Kaynak:orhunyazıtları.com

Orhun Anıtları Abecesi

Türk Runik Yazısının Okuma Kuralları Hakkında

Tarihte Türklerin kullandığı ilk abece, aynı zamanda buluş ve geliştirmesi bütünüyle Türklere ait olan tek öz ulusal abecemiz de olması niteliğiyle, Türk runik abecesidir. Her ne denli bizde bu abecenin genellikle “Göktürk abecesi” adıyla anılması yeğleniyorsa da, yalnızca Göktürkler tarafından değil fakat Asya içlerinden Kafkaslara, Doğu Avrupa’ya dek çok geniş bir coğrafyada Hazarlar, (Eski) Bulgarlar, Avarlar, Sekeller, vb. gibi çeşitli Türk toplululuklarınca da bu abecenin aynı kökten gelişmiş çeşitli değişkeleri kullanılmış olduğundan, bunu, kapsayıcı bir terim olarak “Türk runik abecesi” adıyla anmanın daha uygun ve doyurucu olduğu kanısındayım. “Runik” sözcüğü köken olarak, İskandinavyalıların, eski İskandinav yazıtlarının yazımında kullanılmış olan abeceyi nitelemek için kullandıkları bir sözcük olmakla birlikte, Göktürk yazıtlarını ilk olarak inceleyen ve çözmeyi başaran Batılı bilim insanlarınca, eski İskandinav yazısıyla tarihi Türk yazısı arasındaki yakın benzerliklerden ötürü, Göktürk  yazısı için de “Türk runik yazısı” biçiminde bir niteleme olarak kullanılmış ve yaygınlık kazanmıştır. Türk runik yazısının en gelişmiş ve düzenli biçimiyle, hepsi de birer resmi devlet belgesi niteliğinde olan Orhun yazıtlarında (Bilge Kağan, Kül Tigin ve Tunyukuk yazıtları) karşılaşılır. Tunyukuk yazıtında her biri birer kez kullanılmış olan iki hece imiyle birlikte (aş ve baş olarak okunan hece imleri), Orhun yazıtlarında kullanılmış olan runik abecedeki harf çeşitlerinin sayısı 40’tır. Ancak, çoğunluğu mezar taşı yazıtları olmak üzere, daha kişisel (ve “daha az düzenli”) yazıtlardan oluşan Yenisey yazıtlarında geçen sekiz tane daha, farklı runik imle birlikte, Orhun-Yenisey abecesindeki harf çeşitlerinin sayısı 48’i bulmaktadır. Buna, Doğu Türkistan’da bulunmuş runik harfli elyazmalarında geçen ve Up (up/üp) ve ot olarak okunan iki runik im daha katıldığında, bu sayı 50’ye ulaşmaktadır. Ancak, Talas tahta çubuk yazıtı gibi kimi başka yazıtlarda geçen farklı runik imler de eklenecek olursa, Türk runik abecesinin harf çeşidi sayısının daha da artırılması olanaklıdır.

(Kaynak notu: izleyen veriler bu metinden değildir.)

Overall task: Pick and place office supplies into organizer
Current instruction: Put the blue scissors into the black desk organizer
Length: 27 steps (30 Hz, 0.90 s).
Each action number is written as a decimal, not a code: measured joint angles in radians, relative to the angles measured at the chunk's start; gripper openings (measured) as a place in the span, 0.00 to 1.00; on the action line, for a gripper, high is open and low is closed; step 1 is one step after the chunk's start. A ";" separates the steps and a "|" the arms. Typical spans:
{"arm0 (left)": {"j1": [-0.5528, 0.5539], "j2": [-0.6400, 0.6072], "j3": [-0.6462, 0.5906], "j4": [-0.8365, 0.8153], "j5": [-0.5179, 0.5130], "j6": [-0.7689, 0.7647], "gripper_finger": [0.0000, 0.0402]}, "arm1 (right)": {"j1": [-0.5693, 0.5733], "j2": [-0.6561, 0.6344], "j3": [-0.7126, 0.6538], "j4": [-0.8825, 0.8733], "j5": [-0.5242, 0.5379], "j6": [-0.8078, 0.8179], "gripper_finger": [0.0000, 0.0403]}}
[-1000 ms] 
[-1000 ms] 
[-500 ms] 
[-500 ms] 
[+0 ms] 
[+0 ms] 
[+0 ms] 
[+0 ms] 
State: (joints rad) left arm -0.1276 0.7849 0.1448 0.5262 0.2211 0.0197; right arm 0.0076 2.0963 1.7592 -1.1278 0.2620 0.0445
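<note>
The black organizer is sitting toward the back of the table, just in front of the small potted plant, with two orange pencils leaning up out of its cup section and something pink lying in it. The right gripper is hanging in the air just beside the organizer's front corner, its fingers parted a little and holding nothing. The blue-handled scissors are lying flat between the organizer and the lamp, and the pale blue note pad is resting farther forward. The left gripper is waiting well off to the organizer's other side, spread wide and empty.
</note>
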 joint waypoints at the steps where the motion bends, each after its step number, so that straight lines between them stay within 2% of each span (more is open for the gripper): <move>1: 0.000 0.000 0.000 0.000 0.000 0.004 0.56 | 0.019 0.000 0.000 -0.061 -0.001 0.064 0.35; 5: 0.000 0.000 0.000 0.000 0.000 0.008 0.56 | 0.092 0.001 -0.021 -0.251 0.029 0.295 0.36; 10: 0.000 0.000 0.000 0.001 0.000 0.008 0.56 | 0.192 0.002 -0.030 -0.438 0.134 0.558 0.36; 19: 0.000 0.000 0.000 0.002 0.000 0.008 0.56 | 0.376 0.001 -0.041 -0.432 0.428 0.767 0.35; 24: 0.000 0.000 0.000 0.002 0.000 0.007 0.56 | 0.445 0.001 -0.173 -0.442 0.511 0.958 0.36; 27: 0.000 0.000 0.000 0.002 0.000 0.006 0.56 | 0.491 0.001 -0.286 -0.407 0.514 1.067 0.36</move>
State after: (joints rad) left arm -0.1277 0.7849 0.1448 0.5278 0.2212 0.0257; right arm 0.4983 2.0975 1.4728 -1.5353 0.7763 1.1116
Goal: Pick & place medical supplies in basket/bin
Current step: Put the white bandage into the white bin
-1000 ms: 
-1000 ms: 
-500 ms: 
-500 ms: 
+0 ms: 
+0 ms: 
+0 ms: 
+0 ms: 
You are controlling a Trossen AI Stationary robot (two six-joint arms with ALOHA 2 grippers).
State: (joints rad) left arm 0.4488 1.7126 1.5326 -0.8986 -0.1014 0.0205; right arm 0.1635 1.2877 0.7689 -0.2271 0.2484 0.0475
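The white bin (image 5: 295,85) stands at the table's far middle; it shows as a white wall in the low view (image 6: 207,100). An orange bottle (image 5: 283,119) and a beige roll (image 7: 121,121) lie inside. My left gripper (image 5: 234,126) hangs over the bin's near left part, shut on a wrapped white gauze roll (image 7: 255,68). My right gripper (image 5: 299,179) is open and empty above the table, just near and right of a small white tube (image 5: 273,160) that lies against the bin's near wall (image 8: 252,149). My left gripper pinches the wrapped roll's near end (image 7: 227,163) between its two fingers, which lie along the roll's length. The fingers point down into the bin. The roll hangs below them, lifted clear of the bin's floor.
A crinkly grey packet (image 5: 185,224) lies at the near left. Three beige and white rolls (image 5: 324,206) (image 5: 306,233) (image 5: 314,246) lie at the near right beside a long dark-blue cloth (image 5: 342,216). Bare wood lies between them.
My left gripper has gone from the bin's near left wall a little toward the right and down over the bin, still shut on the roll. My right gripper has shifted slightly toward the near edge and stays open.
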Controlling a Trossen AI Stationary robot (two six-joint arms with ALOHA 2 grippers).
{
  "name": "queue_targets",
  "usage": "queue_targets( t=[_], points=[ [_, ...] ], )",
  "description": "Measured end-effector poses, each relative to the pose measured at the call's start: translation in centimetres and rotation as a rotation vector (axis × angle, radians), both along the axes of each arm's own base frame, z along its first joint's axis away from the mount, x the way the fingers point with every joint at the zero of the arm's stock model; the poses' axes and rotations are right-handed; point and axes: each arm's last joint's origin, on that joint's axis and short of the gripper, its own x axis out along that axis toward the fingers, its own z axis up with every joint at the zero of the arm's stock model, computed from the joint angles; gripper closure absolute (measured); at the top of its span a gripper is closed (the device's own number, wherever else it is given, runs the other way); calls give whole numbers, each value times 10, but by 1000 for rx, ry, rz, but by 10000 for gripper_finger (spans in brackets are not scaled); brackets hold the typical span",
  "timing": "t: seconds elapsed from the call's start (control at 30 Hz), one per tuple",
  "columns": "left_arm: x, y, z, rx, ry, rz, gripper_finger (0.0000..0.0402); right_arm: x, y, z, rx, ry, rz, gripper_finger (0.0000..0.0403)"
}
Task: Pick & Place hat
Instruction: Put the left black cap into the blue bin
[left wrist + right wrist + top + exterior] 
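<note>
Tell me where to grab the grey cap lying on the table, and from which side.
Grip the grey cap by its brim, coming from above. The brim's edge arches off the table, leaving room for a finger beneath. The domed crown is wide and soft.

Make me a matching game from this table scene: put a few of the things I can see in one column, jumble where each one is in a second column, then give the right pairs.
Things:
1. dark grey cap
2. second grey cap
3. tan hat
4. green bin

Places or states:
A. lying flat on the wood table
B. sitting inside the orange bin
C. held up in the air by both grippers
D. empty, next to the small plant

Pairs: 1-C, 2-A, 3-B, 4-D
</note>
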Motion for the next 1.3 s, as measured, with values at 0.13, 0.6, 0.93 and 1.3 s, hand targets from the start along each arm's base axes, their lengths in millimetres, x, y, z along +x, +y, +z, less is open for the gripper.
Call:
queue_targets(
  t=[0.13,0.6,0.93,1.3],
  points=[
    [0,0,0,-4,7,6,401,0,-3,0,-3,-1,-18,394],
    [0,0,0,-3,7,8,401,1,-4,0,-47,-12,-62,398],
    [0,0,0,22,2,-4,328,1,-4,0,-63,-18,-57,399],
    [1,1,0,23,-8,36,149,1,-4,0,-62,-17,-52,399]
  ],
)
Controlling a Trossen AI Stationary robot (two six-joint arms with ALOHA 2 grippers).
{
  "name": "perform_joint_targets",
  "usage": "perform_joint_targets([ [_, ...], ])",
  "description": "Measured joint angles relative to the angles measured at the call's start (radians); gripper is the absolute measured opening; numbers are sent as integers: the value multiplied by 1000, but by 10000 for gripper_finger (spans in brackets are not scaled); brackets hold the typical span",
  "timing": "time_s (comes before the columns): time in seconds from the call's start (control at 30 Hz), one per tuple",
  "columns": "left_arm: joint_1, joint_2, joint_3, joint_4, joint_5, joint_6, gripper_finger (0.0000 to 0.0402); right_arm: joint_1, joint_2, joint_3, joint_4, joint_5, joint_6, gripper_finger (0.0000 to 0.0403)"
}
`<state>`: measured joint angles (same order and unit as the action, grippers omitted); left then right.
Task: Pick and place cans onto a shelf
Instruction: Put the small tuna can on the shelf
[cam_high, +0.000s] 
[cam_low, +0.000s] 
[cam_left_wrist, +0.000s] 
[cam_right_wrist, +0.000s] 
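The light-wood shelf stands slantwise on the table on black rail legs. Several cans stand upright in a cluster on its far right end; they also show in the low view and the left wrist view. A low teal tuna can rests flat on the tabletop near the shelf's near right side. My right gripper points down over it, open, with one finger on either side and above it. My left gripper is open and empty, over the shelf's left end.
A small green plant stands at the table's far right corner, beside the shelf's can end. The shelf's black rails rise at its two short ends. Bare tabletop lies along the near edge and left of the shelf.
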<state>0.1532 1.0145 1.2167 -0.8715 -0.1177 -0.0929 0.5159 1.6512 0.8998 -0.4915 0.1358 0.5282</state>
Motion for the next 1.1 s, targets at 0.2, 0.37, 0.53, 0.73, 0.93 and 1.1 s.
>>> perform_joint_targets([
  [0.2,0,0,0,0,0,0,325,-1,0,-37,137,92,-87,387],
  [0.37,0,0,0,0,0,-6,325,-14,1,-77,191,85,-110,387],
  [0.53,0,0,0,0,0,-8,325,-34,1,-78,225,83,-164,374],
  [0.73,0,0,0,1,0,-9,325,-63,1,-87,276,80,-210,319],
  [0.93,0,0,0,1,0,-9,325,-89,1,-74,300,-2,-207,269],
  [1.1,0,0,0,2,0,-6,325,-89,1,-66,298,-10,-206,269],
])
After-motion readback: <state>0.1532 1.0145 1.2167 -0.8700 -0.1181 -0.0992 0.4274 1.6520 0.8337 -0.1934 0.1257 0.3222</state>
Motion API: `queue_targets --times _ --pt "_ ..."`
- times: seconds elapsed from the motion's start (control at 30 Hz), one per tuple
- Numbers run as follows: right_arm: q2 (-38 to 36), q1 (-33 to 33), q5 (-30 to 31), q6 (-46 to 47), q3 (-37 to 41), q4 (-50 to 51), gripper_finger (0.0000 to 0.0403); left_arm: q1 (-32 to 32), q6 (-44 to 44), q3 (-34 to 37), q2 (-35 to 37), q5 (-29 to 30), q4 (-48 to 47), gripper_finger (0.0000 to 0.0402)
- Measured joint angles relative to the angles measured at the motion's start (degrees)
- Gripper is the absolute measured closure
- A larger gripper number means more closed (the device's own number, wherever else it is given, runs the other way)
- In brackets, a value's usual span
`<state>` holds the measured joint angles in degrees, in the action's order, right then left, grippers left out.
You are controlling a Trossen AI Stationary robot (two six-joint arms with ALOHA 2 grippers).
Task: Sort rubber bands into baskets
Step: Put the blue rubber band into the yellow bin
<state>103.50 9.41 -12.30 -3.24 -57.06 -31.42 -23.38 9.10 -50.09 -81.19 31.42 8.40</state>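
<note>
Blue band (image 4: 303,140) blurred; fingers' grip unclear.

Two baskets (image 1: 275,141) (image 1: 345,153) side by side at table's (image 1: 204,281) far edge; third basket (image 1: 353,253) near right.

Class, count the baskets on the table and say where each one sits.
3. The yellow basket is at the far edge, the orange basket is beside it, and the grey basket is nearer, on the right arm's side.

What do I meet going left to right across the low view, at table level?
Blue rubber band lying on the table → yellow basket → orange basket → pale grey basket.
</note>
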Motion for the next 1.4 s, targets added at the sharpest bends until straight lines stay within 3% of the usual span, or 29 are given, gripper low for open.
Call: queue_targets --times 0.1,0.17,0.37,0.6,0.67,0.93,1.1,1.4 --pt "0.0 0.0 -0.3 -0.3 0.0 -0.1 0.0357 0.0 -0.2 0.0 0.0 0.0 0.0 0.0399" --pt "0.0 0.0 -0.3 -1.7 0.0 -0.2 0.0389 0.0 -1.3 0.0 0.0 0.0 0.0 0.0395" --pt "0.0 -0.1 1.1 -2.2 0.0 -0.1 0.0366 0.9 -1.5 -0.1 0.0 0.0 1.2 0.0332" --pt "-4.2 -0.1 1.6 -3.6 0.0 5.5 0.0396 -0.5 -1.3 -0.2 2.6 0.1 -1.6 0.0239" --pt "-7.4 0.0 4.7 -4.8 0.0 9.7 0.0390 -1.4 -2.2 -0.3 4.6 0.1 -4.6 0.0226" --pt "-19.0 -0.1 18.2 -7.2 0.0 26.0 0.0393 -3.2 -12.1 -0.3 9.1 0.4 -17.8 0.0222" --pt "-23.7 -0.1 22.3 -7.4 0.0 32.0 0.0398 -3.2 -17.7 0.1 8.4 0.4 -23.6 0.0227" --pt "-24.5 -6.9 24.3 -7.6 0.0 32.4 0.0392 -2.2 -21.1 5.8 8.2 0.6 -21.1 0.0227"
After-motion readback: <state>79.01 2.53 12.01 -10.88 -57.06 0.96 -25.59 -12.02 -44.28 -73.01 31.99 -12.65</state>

        Bugün iyi bilinen ses değerleri ve mantıklı yazım ve okuma kurallarıyla Eski Türkçenin yazımı için güçlü bir araç olmuş olan Türk runik yazısı, en geç MS. 10. yüzyıldan başlayarak yerini yabancı kökenli başka abecelere bırakmadan önce, çeşitli Türk boylarınca yüzyıllarca Türkçenin  yazımı için kullanılmıştır. Türk runik yazısı kural olarak sağdan sola doğru yazılır. Ancak bu genel bir kural olup mutlak bir kural değildir. Nitekim, Yenisey yazıtlarının, az sayıda da olsa, bir bölümü soldan sağa doğru yazılmıştır. Fakat bu durumda “yönlü” harfler de soldan sağa doğru bakacak biçimde yazılmışlardır. Türk runik abecesi ünlü imleri bakımından pek zengin olmamakla birlikte, bütünüyle Eski Türkçenin ses özelliklerine uygun biçimde tasarımlanmış olduğundan, Eski Türkçenin iyi bilinmesi koşuluyla, bu durum okumada hemen hiç bir sorun yaratmaz. Eski Türkçedeki dokuz (kısa) ünlü [a, ä (açık e), ė (kapalı e), ı, i, o, ö, u ve ü] için Orhun yazıtlarında, her biri ses açısından ikideğerli olan (a/e, ı/i, o/u, ö/ü) yalnızca dört harf kullanılmıştır. Yenisey yazıtlarındaysa, bu dört harfe ek olarak “açık e” ve “kapalı e” için iki farklı im daha bulunmaktadır. Türkçedeki ünlü uyumu ve runik abecedeki çifte (kalın ve ince) ünsüz imleri dizgesi nedeniyle /a/ ve /e/ ünlüleri ile /ı/ ve /i/ ünlülerinin yanlış okunması sözkonusu olmaz. Fakat (kalın sözcüklerde) yuvarlak /o/ ve /u/ ünlüleri ile (ince sözcüklerde) /ö/ ve /ü/ ünlülerini runik yazıda birbirinden ayırt etme olanağı yoktur. İçinde yuvarlak ünlü(ler) bulunan sözcükleri doğru okuyabilmek için Eski Türkçenin yuvarlak ünlülü sözcüklerini önceden biliyor olmak ve yazıtın bağlamı, içeriği ve anlamına ilişkin doğru bir kavrayışla birlikte, doğru sözcüğün hangisi olduğunu kestirmek gerekir.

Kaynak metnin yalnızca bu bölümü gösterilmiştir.